- **Task goal**: Reproduce the data below in full and to the letter, images excepted.

----

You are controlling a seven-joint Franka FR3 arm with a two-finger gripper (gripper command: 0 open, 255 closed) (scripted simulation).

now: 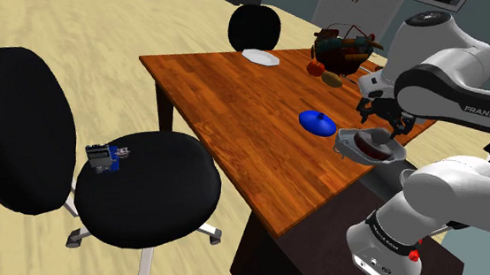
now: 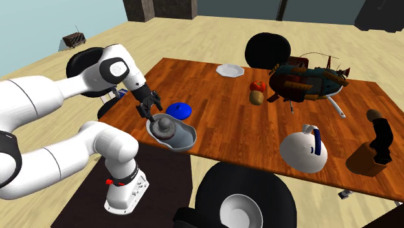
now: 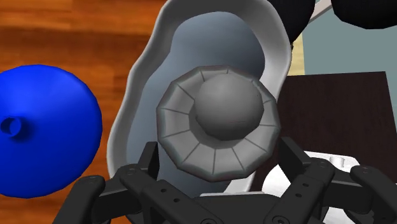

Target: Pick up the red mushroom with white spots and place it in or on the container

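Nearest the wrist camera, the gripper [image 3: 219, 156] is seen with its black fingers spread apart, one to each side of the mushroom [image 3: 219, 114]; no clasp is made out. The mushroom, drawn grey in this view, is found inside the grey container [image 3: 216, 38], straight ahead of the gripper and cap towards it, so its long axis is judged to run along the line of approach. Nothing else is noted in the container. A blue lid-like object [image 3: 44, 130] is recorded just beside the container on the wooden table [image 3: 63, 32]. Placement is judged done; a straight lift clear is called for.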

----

- **Answer**:
You are controlling a seven-joint Franka FR3 arm with a two-finger gripper (gripper command: 0 open, 255 closed) (scripted simulation).

now: 
now: 
now: 

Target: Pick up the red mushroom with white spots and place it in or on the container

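Nearest the wrist camera, the gripper [image 3: 219, 156] is seen with its black fingers spread apart, one to each side of the mushroom [image 3: 219, 114]; no clasp is made out. The mushroom, drawn grey in this view, is found inside the grey container [image 3: 216, 38], straight ahead of the gripper and cap towards it, so its long axis is judged to run along the line of approach. Nothing else is noted in the container. A blue lid-like object [image 3: 44, 130] is recorded just beside the container on the wooden table [image 3: 63, 32]. Placement is judged done; a straight lift clear is called for.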

The exercise has been completed.